Nature: Covid-19, recente studio mostra possibili mutazioni nel virus causate dal Molnupiravir.
Uno studio pubblicato recentemente su Nature suggerisce che il farmaco antivirale molnupiravir potrebbe causare una specifica serie di mutazioni nel SARS-CoV-2. Queste osservazioni indicano l’emergenza di una firma mutazionale associata all’uso di molnupiravir. Non è ancora chiaro se queste mutazioni influenzino la resistenza al molnupiravir, ma queste scoperte potrebbero guidare ulteriori ricerche sugli effetti del farmaco sull’evoluzione del virus.
Il molnupiravir, ampiamente utilizzato per trattare l’infezione da SARS-CoV-2, funziona inducendo mutazioni nel genoma del virus durante la replicazione, diminuendo così il numero di progenie virali vive. Tuttavia, se il trattamento non elimina completamente l’infezione da Covid-19, potrebbero emergere mutazioni legate all’uso di molnupiravir e trasmettersi.
Un gruppo di ricercatori guidati da Theo Sanderson ha analizzato le mutazioni associate al trattamento con molnupiravir e la loro possibile diffusione. Esaminando database di sequenziamento globali con oltre 15 milioni di genomi di SARS-CoV-2, gli autori hanno rilevato mutazioni specifiche nei campioni del 2022, anno in cui è iniziato il trattamento con molnupiravir.
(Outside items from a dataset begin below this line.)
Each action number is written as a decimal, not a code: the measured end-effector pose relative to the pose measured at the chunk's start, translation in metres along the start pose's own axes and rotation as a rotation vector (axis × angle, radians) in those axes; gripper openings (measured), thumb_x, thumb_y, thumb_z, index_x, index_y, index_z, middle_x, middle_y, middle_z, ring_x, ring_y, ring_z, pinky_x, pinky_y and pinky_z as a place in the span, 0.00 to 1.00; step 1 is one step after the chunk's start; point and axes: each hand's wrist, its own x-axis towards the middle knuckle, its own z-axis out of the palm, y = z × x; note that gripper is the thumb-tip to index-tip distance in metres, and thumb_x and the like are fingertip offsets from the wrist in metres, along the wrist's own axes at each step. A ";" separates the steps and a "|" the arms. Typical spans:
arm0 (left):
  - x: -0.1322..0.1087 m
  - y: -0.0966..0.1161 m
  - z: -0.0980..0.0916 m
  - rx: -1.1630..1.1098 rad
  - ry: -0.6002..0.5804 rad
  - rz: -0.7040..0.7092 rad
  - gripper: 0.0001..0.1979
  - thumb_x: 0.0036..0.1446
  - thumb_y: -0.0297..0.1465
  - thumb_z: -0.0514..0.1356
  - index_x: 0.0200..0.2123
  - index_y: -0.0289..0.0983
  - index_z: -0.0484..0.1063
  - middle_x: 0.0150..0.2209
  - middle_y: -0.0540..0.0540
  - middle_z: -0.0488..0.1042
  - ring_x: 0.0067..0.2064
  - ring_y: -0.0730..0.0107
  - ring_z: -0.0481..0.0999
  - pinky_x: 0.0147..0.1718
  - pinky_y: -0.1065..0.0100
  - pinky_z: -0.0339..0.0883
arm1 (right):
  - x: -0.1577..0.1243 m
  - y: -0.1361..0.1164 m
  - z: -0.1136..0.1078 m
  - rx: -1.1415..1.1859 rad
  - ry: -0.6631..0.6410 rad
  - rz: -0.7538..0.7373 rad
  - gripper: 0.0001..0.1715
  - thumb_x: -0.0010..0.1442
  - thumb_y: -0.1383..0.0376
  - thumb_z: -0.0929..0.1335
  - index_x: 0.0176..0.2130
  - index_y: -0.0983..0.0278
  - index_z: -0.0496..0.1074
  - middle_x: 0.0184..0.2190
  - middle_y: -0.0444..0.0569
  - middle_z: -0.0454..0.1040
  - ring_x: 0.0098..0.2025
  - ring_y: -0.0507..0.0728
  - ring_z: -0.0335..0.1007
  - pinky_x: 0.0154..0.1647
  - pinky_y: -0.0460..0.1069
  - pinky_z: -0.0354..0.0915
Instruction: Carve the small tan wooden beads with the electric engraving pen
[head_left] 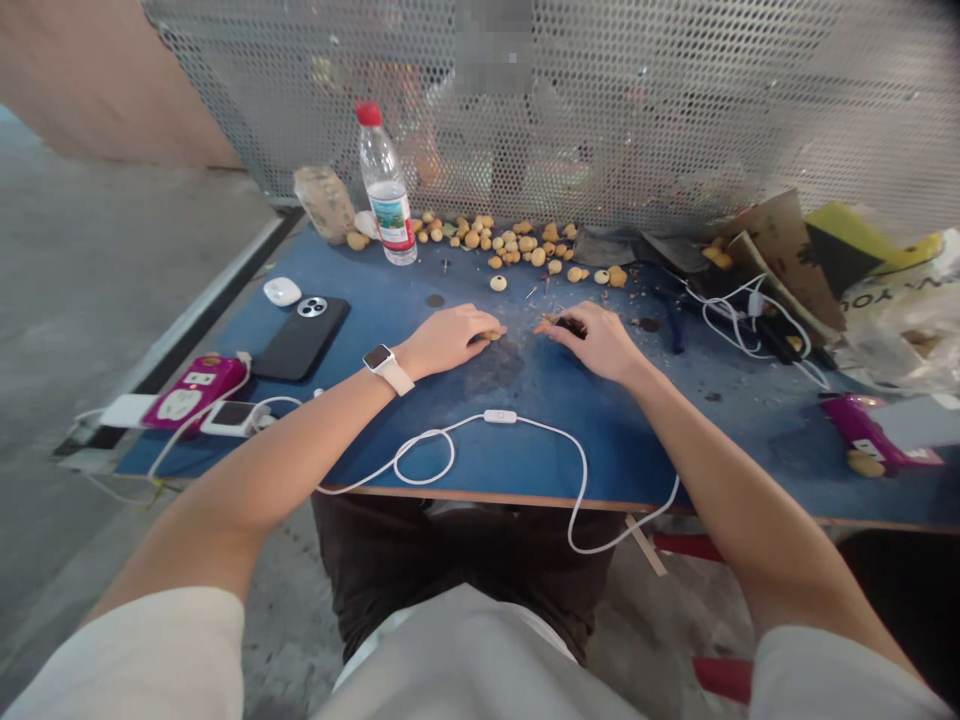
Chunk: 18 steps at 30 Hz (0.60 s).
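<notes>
My left hand point(454, 336), with a watch point(381, 358) on its wrist, rests on the blue table, fingers closed around a small tan gourd-like piece point(491, 335) that is mostly hidden. To its right, my right hand point(598, 340) is curled with thumb and fingers together. Something dark with an orange-tan tip shows at its fingers, too small to name. A gap separates the two hands. Beyond them lie several small, round, yellowish gourd-like pieces point(525, 243); one nearer piece point(499, 284) has a dark hole in it.
A red-capped water bottle point(390, 205) stands at the back left. A phone point(302, 338), white earbud case point(282, 291) and pink power strip point(199, 390) lie left. A white cable point(500, 416) crosses the front edge. Cardboard point(787, 250) and plastic wrapping point(911, 310) crowd the right. Perforated metal panel point(675, 110) behind.
</notes>
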 end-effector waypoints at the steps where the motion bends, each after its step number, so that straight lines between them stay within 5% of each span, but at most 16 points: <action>1: 0.000 0.000 -0.001 -0.004 -0.008 0.007 0.17 0.83 0.28 0.64 0.65 0.41 0.91 0.66 0.40 0.94 0.66 0.51 0.91 0.72 0.49 0.83 | 0.000 0.000 -0.003 0.020 0.030 0.016 0.25 0.77 0.38 0.77 0.48 0.55 0.88 0.43 0.55 0.87 0.46 0.70 0.85 0.57 0.66 0.80; 6: 0.001 -0.001 -0.003 -0.013 -0.027 0.022 0.18 0.84 0.28 0.64 0.67 0.41 0.90 0.68 0.40 0.93 0.68 0.51 0.91 0.76 0.46 0.81 | 0.001 0.005 -0.022 0.116 0.254 0.198 0.31 0.83 0.37 0.69 0.65 0.54 0.83 0.39 0.49 0.84 0.35 0.65 0.84 0.46 0.62 0.81; 10: 0.001 -0.001 -0.002 -0.019 -0.029 0.037 0.18 0.84 0.29 0.63 0.66 0.43 0.91 0.68 0.43 0.93 0.69 0.54 0.91 0.79 0.47 0.78 | 0.006 0.010 -0.036 0.006 0.446 0.277 0.33 0.85 0.36 0.67 0.65 0.57 0.82 0.43 0.55 0.85 0.49 0.70 0.89 0.53 0.65 0.84; 18: -0.001 -0.002 -0.001 0.007 -0.023 0.032 0.20 0.84 0.30 0.63 0.68 0.43 0.91 0.68 0.41 0.93 0.68 0.53 0.90 0.74 0.48 0.82 | 0.009 0.007 -0.040 0.014 0.470 0.356 0.41 0.84 0.32 0.67 0.76 0.55 0.76 0.51 0.59 0.87 0.51 0.72 0.91 0.47 0.66 0.84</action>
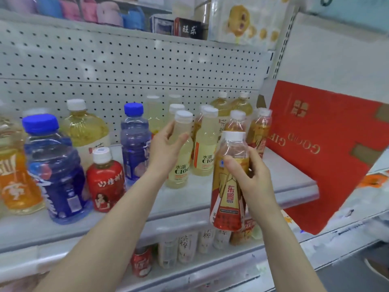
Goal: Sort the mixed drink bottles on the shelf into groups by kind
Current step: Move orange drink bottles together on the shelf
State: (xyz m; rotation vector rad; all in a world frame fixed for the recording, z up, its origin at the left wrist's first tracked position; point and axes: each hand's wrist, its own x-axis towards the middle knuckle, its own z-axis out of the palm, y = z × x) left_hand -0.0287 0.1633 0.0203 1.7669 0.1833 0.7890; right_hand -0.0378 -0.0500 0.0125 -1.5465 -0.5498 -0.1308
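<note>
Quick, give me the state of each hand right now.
Left hand: closed, gripping the pale yellow C100 bottle by its upper part.
Right hand: closed, holding the red-and-gold bottle.

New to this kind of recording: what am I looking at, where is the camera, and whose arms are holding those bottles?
No machine here: a person wears one wide-angle camera on the head, so you see their own bare arms stretched forward. The single picture looks at a shop shelf of mixed drinks. The left hand grips a pale yellow bottle that seems to stand on the shelf; the right hand holds a red and gold bottle up in front of the shelf's edge. Also standing there: a big blue bottle, a small red bottle and an orange bottle.
</note>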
Molti dei paesi in cui queste mutazioni sono state riscontrate, come UK, Australia, USA e Giappone, hanno riportato un uso diffuso del farmaco nel 2022. Al contrario, paesi che non hanno autorizzato l’uso di molnupiravir, come il Canada, presentavano un minor numero di queste mutazioni nei campioni analizzati.
Questi dati suggeriscono che l’uso del molnupiravir ha generato un profilo mutazionale caratteristico rilevabile nei database di sequenziamento. Queste informazioni sono fondamentali nella valutazione degli effetti e della sicurezza del farmaco. Tuttavia, gli autori sottolineano che è difficile prevedere se il molnupiravir possa influenzare l’emergenza o la trasmissione di nuove varianti.
Articolo Nature: A molnupiravir-associated mutational signature in global SARS-CoV-2 genomes. DOI 10.1038/s41586-023-06649-6.